The German flag carrier Lufthansa is now fully back in private hands after the German government sold its remaining shares in the airline group for a total profit of €760 million.
Germany’s previous administration took a 20 per cent stake in Lufthansa in return for a 6 billion euro taxpayer-funded government bailout at the height of the pandemic in May 2020.
Lufthansa had already paid off the last remaining loan instalment years ahead of schedule in November 2021 after travel demand came soaring back much faster than anyone in the industry had initially anticipated.
The state-owned Economic Stabilization Fund (WSF) which was set up by the German government to bailout pandemic-hit businesses had been slowly reducing its stake in Lufthansa over the last few months but sold off its remaining shares on Tuesday, well ahead of an October 2023 deadline.

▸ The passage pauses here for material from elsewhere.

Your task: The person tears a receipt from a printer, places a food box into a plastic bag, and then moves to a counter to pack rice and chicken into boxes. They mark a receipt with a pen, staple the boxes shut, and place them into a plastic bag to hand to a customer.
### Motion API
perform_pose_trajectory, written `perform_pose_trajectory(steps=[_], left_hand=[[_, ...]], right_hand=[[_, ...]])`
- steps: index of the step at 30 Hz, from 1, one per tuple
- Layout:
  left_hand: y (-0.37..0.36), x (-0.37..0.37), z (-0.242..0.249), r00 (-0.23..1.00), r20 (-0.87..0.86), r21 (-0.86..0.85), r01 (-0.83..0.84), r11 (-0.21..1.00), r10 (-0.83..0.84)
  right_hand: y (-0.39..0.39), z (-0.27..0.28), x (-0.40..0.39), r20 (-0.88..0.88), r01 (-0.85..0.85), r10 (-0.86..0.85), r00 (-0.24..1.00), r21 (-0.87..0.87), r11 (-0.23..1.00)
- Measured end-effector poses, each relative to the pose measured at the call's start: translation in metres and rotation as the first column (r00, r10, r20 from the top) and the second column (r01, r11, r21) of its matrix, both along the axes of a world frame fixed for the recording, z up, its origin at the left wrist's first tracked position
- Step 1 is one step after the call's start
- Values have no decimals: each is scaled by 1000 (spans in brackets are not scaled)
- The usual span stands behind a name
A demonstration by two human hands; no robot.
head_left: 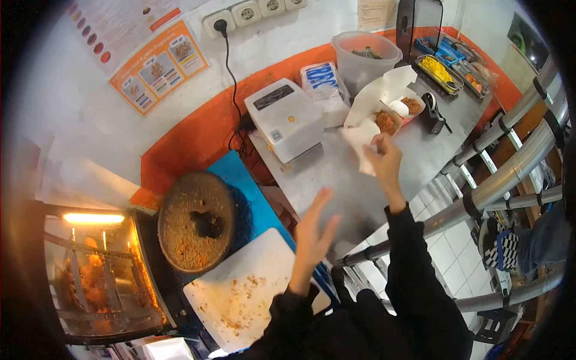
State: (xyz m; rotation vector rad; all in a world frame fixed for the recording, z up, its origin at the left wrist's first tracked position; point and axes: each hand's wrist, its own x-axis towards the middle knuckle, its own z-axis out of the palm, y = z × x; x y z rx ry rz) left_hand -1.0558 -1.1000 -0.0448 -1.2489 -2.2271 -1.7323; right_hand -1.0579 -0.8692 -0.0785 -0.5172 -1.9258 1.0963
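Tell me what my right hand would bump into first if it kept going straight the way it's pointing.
Your right hand would probably meet the open food box first, around the near fried piece, though depth is unclear.

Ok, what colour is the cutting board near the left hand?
The cutting board is white, with brown crumbs on it; the head view shows it best.

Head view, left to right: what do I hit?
Lit glass-fronted cabinet → round dark stone mortar → white boxy machine → translucent plastic tub → black tape dispenser → black-and-white checkered shoe.
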Motion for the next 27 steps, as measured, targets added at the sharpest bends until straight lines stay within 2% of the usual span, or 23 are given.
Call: perform_pose_trajectory(steps=[1,3,4,5,6,7,8,9,10,12,13,14,16,17,18,19,20,21,22,23,26,27], left_hand=[[15,3,4,1000,20,17,-2,1000,2],[28,9,5,998,56,38,-16,999,14],[29,11,2,955,275,248,43,968,-113],[26,13,0,855,442,457,46,888,-272],[21,11,0,856,445,464,32,886,-264],[11,9,-1,708,611,497,7,868,-355],[-2,7,0,520,736,521,-25,853,-434],[-14,6,11,357,758,595,-34,803,-547],[-22,5,20,360,759,596,-47,802,-543],[-35,2,31,97,441,895,30,446,-892],[-39,3,31,129,483,867,65,494,-866],[-42,7,33,141,484,867,55,495,-864],[-49,10,39,49,403,915,5,404,-914],[-53,8,39,66,406,913,-3,407,-911],[-55,5,38,72,388,919,40,392,-919],[-58,3,36,76,372,922,83,377,-925],[-59,1,32,92,374,921,79,382,-923],[-61,-2,27,40,333,941,56,335,-942],[-62,-3,24,-13,289,957,29,288,-957],[-63,-5,23,-3,293,956,21,293,-956],[-62,-8,21,67,338,936,81,343,-939],[-61,-8,23,72,337,936,78,342,-939]], right_hand=[[-30,8,13,-18,-137,136,991,-87,987],[-86,40,39,-194,-463,422,886,-298,835],[-104,52,47,-179,-468,433,884,-303,830],[-119,62,53,-311,-573,482,819,-411,709],[-128,69,57,-448,-670,499,742,-485,561],[-128,71,64,-537,-732,498,681,-512,450],[-127,72,71,-534,-732,502,681,-520,440],[-123,74,76,-538,-706,457,708,-521,480],[-116,76,81,-540,-677,413,734,-524,517],[-90,56,79,-456,-566,354,816,-509,648],[-75,43,74,-452,-574,367,813,-511,640],[-59,28,68,-306,-473,363,880,-501,725],[-30,-2,49,-30,-260,282,959,-494,830],[-16,-18,38,98,-144,221,970,-503,852],[-1,-36,30,93,-161,239,966,-505,848],[15,-56,23,220,-141,212,952,-302,943],[30,-74,15,331,-137,155,931,-78,987],[44,-89,9,330,-152,171,928,-82,985],[57,-104,5,430,-177,113,896,112,978],[62,-119,-1,512,-215,33,858,300,930],[42,-159,2,520,-194,26,854,272,943],[26,-170,7,539,-118,-66,840,299,947]])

In a statement, the federal government’s finance agency said it had sold its stake in the airline group for 1.07 billion euros. The government had initially spent just 306 million euros for its 20 per cent stake in the airline.
“On behalf of all Lufthansa employees, I would like to thank the current and previous German government and all German taxpayers for their support of our Lufthansa during the most severe financial crisis in our company’s history,” commented Lufthansa chief executive Carsten Spohr.
“The stabilization of Lufthansa was successful and is also paying off financially for the German government and thus for the taxpayer.”
Lufthansa was a fully state-owned business until the late 1980’s when the government slowly started to reduce its ownership in the company. In 1994, Helmut Kohl’s government announced plans to privatise Lufthansa but it wasn’t until 1997 that the airline was fully privatised.